◆ EXERCISE BRIEF:
Exactly and only the lines from the one with "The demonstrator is" through the end of the listing are to be transcribed, both ends included.

━━━━━━

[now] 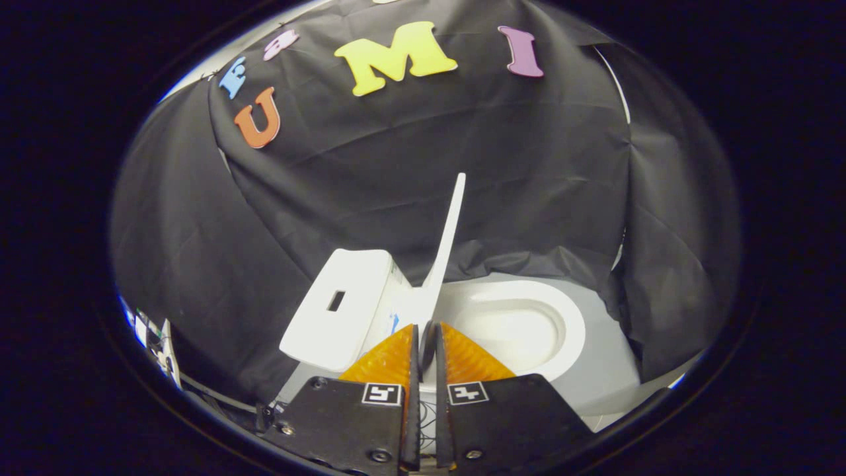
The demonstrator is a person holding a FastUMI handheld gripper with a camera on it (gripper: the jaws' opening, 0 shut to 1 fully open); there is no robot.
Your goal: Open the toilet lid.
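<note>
White toilet lid [449, 225] upright, hand-held gripper [425, 330] closed

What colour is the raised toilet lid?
White, seen edge-on in the gripper view: the toilet lid stands upright beyond the nearly closed hand-held gripper.

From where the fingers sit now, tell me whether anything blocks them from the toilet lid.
Nothing visible does. The fingers, nearly closed on nothing, sit just short of the raised toilet lid, which stands upright between the tank and the open bowl.
</note>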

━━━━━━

◆ SOLUTION TO THE PROBLEM:
The demonstrator is a person holding a FastUMI handheld gripper with a camera on it (gripper: the jaws' opening, 0 shut to 1 fully open); there is no robot.
Your goal: Open the toilet lid.
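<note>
White toilet lid [449, 225] upright, hand-held gripper [425, 330] closed

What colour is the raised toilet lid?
White, seen edge-on in the gripper view: the toilet lid stands upright beyond the nearly closed hand-held gripper.

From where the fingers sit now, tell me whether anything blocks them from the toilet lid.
Nothing visible does. The fingers, nearly closed on nothing, sit just short of the raised toilet lid, which stands upright between the tank and the open bowl.
</note>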

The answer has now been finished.